Data collection - Machine Learning Lens

Data collection

Important steps in the ML lifecycle are to identify the data needed, followed by the evaluation of the various means available for collecting that data to train your model.


      Figure 8 includes the key components of data collection phase. 
        These components include: labeling, ingesting as streaming or batch, and aggregating.

Figure 8: The main components of data collection

The main components of the data collection phase (shown in Figure 8) are as follows:

  • Label - Labeled data is a group of samples that have been tagged with one or more labels. If labels are missing, then some effort is required to label it (either manual or automated).
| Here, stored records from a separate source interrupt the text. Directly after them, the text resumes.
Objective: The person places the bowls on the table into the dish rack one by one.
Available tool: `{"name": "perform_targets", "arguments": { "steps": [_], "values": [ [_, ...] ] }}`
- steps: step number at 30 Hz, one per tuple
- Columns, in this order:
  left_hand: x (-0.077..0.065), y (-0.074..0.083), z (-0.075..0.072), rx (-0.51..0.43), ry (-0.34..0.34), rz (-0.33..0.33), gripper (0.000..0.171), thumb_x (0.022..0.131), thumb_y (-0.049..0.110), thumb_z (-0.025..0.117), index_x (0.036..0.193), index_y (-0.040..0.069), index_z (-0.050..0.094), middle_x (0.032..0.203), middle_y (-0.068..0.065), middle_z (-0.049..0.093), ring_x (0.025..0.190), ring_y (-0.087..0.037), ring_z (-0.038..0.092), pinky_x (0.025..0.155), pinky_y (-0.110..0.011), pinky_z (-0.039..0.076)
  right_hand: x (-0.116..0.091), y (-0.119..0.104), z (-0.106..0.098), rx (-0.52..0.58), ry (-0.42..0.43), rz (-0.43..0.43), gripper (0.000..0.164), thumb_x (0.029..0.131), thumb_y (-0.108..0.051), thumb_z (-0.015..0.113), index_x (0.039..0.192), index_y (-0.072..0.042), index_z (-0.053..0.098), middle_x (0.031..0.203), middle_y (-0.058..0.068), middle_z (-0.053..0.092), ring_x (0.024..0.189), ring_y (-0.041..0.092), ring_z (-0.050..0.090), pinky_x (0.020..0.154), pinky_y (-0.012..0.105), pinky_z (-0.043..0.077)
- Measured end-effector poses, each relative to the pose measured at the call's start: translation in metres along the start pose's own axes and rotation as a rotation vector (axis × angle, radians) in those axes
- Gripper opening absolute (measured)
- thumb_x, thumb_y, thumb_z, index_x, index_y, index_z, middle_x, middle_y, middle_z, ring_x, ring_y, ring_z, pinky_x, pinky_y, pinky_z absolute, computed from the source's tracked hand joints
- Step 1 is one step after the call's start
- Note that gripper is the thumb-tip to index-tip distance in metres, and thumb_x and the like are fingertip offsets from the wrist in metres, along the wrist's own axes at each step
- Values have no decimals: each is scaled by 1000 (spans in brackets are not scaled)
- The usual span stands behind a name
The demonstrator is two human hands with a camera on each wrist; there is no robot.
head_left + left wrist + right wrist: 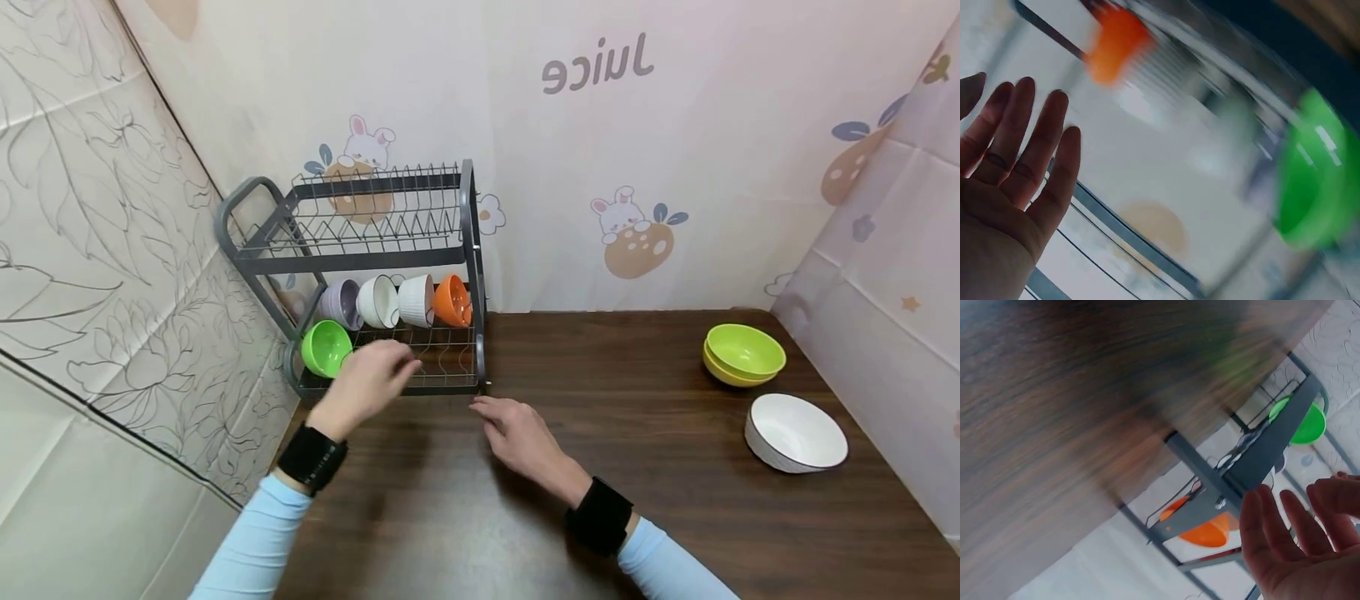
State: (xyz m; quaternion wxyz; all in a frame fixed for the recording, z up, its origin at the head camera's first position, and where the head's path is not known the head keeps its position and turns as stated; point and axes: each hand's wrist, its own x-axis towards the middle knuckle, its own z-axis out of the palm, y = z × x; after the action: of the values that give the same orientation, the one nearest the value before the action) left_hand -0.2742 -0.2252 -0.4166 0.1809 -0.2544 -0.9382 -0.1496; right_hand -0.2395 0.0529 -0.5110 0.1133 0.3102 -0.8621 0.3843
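Note:
My left hand (369, 379) hovers in front of the rack's lower shelf, its fingers loosely bent in the head view and holding nothing. A green bowl (327, 348) stands tilted on the shelf just left of it. Behind, a row of bowls leans on the same shelf: purple (341, 303), white (378, 302), ribbed white (416, 301) and orange (453, 301). Near the front right foot of the dark grey dish rack (352, 263) is my right hand (519, 433), empty, with relaxed fingers. The left wrist view is blurred; the left palm (1007, 206) shows there with nothing in it.
At the right of the dark wooden table (600, 367) sits a green bowl (744, 348) stacked in a yellow bowl (729, 377). Nearer stands a larger white bowl (795, 433). The rack's upper tier (375, 212) holds no dishes. Patterned walls border the left, back and right.

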Motion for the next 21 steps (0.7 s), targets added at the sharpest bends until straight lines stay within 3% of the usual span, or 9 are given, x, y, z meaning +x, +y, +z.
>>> {"name": "perform_targets", "arguments": {
  "steps": [4,8,15,18,21],
  "values": [
    [0,42,32,-33,-22,101,10,97,16,75,88,17,71,83,7,67,73,-11,62,65,-30,55,-5,1,-8,22,72,17,27,95,6,71,117,-7,80,115,6,78,107,22,73,84,40,61],
    [-3,67,55,-58,-56,131,11,99,18,74,88,18,71,81,10,62,72,-9,58,63,-27,52,-12,1,-17,30,104,20,22,97,4,72,113,-8,81,106,3,79,96,16,72,75,33,60],
    [-7,80,72,-108,-70,64,13,102,21,72,90,18,72,79,10,58,70,-8,52,61,-24,48,-38,22,-46,-79,221,37,21,91,6,75,105,-7,82,98,1,77,77,5,66,64,26,55],
    [-10,82,75,-128,-86,45,12,103,24,71,92,19,73,80,11,60,71,-7,53,62,-24,48,-62,39,-72,-177,289,109,20,89,7,75,105,-3,81,97,5,76,70,8,62,59,29,52],
    [-12,82,78,-144,-94,34,11,103,26,71,94,20,73,83,12,63,72,-6,55,63,-25,50,-92,56,-102,-296,354,225,21,89,5,74,109,-1,79,102,12,75,74,21,68,61,41,56]
  ]
}}
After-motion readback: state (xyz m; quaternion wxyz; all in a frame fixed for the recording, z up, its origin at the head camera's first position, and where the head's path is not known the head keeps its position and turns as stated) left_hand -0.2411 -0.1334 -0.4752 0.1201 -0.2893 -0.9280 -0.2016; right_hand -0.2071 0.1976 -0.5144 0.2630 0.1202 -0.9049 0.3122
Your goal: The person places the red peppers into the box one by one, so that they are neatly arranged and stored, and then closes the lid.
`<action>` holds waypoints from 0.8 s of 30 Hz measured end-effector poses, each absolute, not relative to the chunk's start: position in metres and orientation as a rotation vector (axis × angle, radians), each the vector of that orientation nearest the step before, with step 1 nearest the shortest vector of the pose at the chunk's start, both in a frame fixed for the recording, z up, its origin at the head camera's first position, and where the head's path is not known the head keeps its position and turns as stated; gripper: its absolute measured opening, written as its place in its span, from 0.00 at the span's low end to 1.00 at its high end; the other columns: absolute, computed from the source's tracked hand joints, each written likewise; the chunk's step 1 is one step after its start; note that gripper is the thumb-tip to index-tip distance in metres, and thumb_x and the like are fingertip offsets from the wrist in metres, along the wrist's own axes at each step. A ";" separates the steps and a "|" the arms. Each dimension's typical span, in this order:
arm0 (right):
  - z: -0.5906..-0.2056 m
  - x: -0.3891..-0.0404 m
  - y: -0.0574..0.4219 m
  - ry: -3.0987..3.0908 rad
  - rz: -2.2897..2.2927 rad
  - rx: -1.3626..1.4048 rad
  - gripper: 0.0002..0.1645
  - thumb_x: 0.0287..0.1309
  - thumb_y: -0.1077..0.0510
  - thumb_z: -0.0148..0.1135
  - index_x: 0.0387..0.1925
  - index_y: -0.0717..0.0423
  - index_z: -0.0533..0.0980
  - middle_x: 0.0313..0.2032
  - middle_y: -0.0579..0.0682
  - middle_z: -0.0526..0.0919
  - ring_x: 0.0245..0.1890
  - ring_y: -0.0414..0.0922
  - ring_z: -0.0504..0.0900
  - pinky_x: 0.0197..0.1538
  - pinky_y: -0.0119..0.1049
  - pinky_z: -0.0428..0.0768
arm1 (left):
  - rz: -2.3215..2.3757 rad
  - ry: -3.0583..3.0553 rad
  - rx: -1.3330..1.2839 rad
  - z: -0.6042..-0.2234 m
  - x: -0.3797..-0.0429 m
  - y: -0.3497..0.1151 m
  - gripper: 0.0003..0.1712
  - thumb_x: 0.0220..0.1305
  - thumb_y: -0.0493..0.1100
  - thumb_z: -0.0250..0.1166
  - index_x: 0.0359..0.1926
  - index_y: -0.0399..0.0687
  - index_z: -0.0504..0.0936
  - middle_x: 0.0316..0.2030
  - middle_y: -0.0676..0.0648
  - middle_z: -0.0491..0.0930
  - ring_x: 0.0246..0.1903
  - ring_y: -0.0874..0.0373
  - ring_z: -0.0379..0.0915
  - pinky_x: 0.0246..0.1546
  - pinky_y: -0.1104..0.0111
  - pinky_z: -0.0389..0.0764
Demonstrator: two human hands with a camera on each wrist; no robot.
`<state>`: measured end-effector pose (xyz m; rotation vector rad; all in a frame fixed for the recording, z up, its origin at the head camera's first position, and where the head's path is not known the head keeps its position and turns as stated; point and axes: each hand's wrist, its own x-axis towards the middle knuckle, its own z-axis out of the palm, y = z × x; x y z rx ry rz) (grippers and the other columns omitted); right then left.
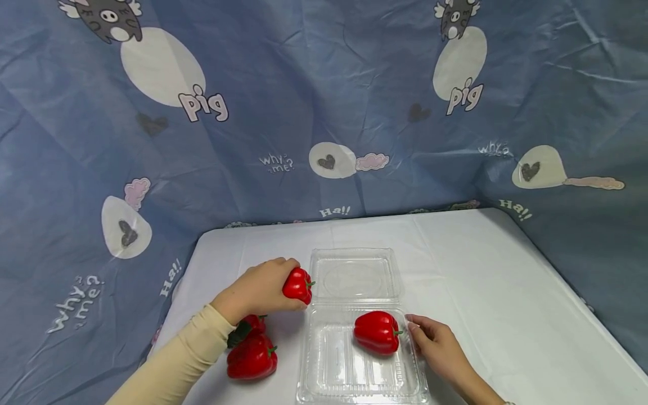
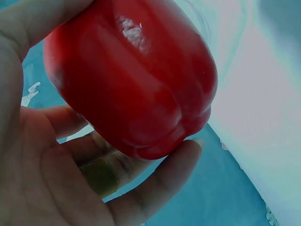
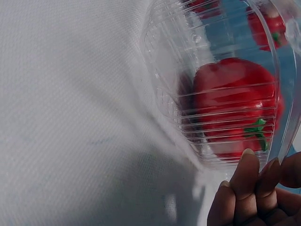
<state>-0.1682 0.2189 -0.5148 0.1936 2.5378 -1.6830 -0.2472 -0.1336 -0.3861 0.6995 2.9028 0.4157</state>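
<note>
The left hand (image 1: pixel 258 289) grips a small glossy red bell pepper (image 1: pixel 297 285) just left of the clear plastic clamshell tray (image 1: pixel 361 374), stem toward it; the right hand's (image 1: pixel 436 346) fingertips touch the tray's right rim

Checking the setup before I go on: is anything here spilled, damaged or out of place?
Nothing stands out. The clear clamshell box lies open on the table with one red pepper inside; the left hand grips another pepper beside it, and two more peppers sit on the cloth, intact.

White tablecloth (image 1: pixel 506 292) — blue pig-print backdrop (image 1: pixel 304 101).
</note>
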 end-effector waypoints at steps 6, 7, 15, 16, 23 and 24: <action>-0.515 -0.168 0.218 2.541 -1.690 0.190 0.19 0.69 0.59 0.59 0.56 0.65 0.78 0.24 0.51 0.77 0.22 0.42 0.75 0.26 0.32 0.76 | 0.420 2.868 0.751 -0.388 -0.243 -0.124 0.41 0.44 0.62 0.77 0.57 0.49 0.76 0.43 0.52 0.77 0.39 0.59 0.75 0.34 0.64 0.81; -0.515 -0.168 0.218 2.543 -1.688 0.194 0.19 0.69 0.58 0.59 0.56 0.65 0.78 0.24 0.51 0.77 0.22 0.43 0.76 0.26 0.32 0.76 | 0.423 2.862 0.765 -0.388 -0.242 -0.122 0.41 0.44 0.62 0.77 0.57 0.49 0.76 0.43 0.53 0.77 0.39 0.59 0.75 0.33 0.64 0.81; -0.515 -0.168 0.217 2.539 -1.682 0.205 0.19 0.69 0.58 0.58 0.56 0.65 0.78 0.25 0.51 0.78 0.23 0.43 0.76 0.27 0.33 0.77 | 0.400 2.831 0.859 -0.393 -0.235 -0.107 0.40 0.45 0.64 0.75 0.55 0.49 0.76 0.43 0.53 0.78 0.38 0.59 0.76 0.32 0.65 0.81; -0.514 -0.168 0.217 2.537 -1.685 0.205 0.19 0.69 0.58 0.58 0.56 0.65 0.77 0.25 0.51 0.78 0.23 0.43 0.76 0.27 0.33 0.77 | 0.394 2.827 0.867 -0.395 -0.233 -0.105 0.40 0.45 0.64 0.75 0.55 0.49 0.76 0.43 0.53 0.78 0.38 0.59 0.76 0.32 0.65 0.80; -0.512 -0.167 0.216 2.541 -1.682 0.198 0.19 0.69 0.59 0.58 0.56 0.66 0.77 0.25 0.52 0.78 0.23 0.43 0.76 0.26 0.33 0.77 | 0.348 2.808 0.924 -0.408 -0.225 -0.094 0.37 0.45 0.64 0.74 0.52 0.51 0.77 0.40 0.55 0.76 0.36 0.61 0.75 0.32 0.64 0.80; -0.512 -0.167 0.216 2.543 -1.678 0.199 0.19 0.69 0.59 0.58 0.56 0.66 0.77 0.25 0.51 0.78 0.23 0.43 0.76 0.26 0.32 0.76 | 0.347 2.804 0.929 -0.409 -0.224 -0.092 0.37 0.45 0.64 0.74 0.52 0.51 0.77 0.39 0.55 0.76 0.35 0.61 0.75 0.32 0.64 0.80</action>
  • Ingest and aggregate - Data collection includes ingesting and aggregating data from multiple data sources.


      Figure 9 includes the data sources (like IoT, sensor, timeseries), data ingestion systems 
        (like data streaming and analytics steaming), and data technologies (like data pipelines, 
        data catalog, data lake, databases, and data warehouses).

Figure 9: Data sources, data ingestion, and data technologies

The sub-components of the ingest and aggregate component (shown in Figure 9) are as follows:

  • Data sources - Data sources include time-series, events, sensors, IoT devices, and social networks, depending on the nature of the use case. You can enrich your data sources by using the geospatial capability of Amazon SageMaker to access a range of geospatial data sources from AWS (for example, Amazon Location Service), open-source datasets (for example, Open Data on AWS), or your own proprietary data including from third-party providers (such as Planet Labs). To learn more about the geospatial capability in Amazon SageMaker, visit Geospatial ML with Amazon SageMaker (Preview).

  • Data ingestion- Data ingestion processes and technologies capture and store data on storage media. Data ingestion can occur in real-time using streaming technologies or historical mode using batch technologies.

  • Data technologies - Data storage technologies vary from transactional (SQL) databases, to data lakes and data warehouses. Extract, transform, and load (ETL) pipeline technology automates and orchestrates the data movement and transformations across cloud services and resources. A data lake technology enables storing and analyzing structured and unstructured data.